• _What the task requires_:
Given the records underneath, please repeat exactly the lines from the line with "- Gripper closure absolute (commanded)" through the line with "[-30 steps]", passing over any picture.

• _Data entries_:
=======

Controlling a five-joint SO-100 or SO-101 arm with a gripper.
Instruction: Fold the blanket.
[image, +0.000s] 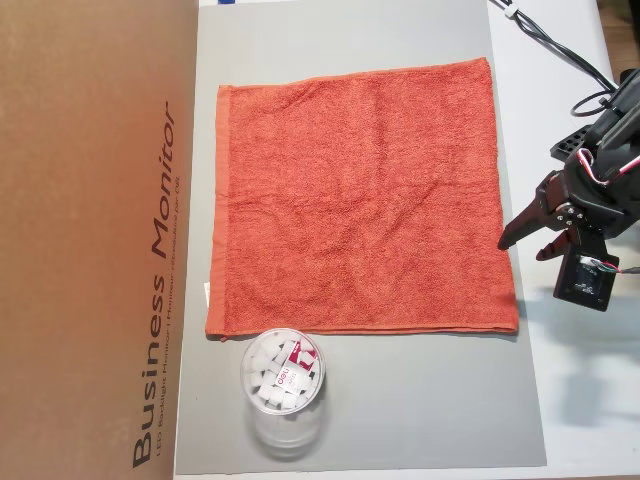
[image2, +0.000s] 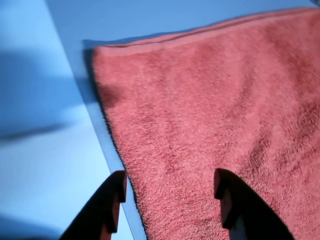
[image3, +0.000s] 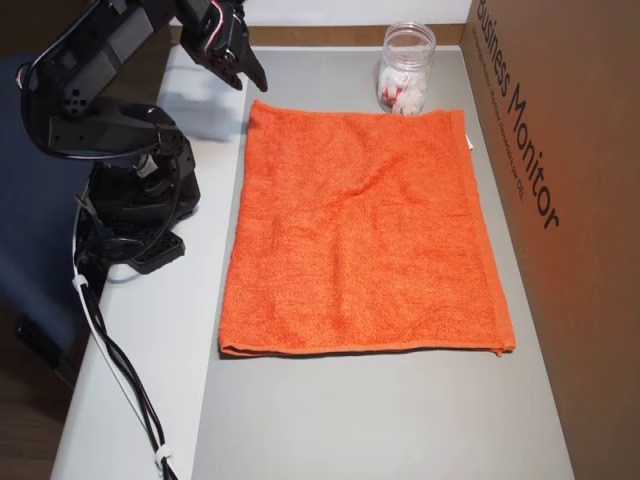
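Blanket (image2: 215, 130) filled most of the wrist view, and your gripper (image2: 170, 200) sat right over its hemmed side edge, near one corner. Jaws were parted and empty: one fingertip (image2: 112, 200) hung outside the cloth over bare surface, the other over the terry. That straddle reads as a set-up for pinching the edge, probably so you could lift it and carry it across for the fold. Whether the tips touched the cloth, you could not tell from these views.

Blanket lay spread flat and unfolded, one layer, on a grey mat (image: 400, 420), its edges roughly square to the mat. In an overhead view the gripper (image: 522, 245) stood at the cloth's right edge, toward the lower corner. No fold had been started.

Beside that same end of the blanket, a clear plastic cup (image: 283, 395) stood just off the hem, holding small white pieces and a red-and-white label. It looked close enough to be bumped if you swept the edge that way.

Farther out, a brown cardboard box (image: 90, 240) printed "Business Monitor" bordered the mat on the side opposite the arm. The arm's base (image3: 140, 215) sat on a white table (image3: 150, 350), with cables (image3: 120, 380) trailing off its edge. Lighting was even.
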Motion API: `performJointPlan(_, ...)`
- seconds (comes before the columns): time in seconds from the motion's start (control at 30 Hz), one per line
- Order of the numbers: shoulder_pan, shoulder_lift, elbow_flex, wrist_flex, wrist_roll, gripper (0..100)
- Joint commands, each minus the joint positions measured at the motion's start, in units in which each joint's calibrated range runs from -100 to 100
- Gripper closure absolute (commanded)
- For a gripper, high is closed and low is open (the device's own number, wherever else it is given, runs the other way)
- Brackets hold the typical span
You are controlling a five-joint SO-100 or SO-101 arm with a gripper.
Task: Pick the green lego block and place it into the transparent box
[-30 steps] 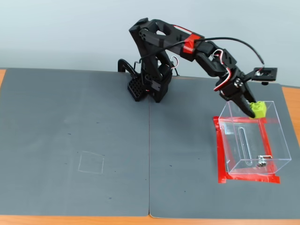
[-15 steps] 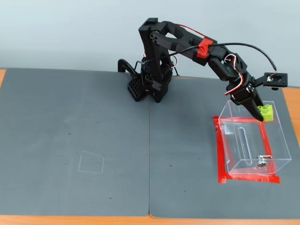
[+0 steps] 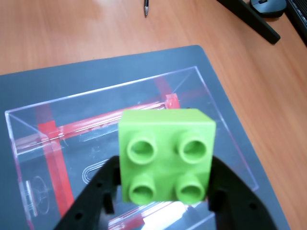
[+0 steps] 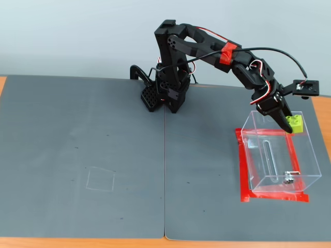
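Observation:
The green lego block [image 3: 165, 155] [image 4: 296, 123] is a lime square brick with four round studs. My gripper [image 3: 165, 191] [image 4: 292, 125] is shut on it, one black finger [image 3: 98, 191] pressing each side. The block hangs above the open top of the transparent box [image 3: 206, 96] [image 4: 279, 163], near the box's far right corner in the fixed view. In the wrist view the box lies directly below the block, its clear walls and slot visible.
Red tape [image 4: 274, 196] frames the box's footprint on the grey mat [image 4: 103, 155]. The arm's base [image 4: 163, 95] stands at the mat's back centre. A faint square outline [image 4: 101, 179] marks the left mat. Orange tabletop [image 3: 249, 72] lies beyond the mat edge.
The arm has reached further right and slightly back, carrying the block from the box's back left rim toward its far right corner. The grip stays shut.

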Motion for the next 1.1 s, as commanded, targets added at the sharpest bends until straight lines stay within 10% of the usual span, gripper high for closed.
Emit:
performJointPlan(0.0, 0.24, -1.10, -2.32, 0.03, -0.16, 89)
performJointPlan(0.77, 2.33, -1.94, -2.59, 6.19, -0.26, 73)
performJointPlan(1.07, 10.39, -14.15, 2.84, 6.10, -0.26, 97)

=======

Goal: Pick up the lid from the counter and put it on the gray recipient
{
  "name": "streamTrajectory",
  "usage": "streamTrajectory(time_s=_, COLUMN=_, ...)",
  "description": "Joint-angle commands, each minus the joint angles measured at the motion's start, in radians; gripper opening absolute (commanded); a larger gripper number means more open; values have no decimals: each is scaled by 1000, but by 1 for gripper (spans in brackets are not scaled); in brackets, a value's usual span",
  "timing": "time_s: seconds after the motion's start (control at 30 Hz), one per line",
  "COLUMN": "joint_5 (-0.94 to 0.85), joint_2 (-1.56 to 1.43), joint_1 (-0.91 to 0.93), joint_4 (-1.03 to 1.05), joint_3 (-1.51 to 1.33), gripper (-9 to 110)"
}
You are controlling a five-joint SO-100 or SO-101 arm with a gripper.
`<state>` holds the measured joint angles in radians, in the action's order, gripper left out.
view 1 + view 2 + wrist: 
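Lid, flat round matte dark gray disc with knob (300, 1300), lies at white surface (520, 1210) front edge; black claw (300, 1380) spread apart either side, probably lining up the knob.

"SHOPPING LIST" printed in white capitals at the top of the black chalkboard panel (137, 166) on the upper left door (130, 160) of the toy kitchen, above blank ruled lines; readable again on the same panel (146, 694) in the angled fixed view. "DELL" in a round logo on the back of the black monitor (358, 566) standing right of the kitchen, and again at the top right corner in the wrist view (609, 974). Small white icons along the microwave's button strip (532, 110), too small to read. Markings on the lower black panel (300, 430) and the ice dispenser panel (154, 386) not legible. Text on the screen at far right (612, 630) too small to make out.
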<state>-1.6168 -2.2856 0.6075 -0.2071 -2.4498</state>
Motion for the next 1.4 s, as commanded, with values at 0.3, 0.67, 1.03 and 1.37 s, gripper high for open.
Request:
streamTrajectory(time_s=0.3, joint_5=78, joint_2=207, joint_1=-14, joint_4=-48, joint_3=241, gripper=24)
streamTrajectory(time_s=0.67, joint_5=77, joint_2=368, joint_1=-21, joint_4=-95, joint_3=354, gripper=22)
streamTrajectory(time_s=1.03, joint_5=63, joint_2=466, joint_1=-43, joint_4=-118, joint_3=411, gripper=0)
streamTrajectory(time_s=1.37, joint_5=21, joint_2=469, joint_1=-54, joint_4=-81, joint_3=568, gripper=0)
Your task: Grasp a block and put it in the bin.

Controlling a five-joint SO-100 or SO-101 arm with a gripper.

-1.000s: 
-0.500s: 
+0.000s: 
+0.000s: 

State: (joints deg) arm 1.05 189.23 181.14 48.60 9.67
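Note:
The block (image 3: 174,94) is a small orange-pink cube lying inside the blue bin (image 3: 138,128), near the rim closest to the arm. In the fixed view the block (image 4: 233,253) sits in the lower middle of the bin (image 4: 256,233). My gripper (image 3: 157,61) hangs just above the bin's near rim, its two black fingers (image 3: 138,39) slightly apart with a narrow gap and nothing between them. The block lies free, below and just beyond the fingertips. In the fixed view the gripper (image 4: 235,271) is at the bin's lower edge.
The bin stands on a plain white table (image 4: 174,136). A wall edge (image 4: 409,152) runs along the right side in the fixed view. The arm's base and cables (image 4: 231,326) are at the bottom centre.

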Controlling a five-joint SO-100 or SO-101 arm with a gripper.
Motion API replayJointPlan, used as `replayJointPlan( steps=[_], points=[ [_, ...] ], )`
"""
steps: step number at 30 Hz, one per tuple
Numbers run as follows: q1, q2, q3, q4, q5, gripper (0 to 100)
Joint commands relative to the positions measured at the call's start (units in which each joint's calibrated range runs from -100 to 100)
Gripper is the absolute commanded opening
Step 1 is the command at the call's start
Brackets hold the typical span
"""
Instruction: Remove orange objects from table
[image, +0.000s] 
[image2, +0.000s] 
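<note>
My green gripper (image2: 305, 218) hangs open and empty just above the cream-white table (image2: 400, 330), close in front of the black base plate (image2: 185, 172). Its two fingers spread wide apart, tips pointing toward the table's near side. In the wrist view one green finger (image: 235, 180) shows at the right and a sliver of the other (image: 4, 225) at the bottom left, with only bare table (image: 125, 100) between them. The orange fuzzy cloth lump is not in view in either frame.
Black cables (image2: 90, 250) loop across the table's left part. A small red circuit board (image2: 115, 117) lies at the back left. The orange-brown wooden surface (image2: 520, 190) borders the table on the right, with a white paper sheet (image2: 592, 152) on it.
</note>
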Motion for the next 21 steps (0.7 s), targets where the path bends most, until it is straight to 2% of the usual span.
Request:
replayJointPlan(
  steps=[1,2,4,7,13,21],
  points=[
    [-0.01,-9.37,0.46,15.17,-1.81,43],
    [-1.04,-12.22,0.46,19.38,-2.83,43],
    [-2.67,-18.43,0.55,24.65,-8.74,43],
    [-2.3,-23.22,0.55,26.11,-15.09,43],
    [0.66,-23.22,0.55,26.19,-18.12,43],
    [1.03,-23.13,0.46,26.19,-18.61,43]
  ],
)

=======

• _Answer space_:
- Gripper closure absolute (commanded)
- For a gripper, high is closed and low is open (the device's own number, wherever else it is given, runs the other way)
- Brackets hold the typical span
You are controlling a five-joint SO-100 or SO-101 arm with a gripper.
Task: Pick the green lego block and place it into the transparent box
[-30 steps] 

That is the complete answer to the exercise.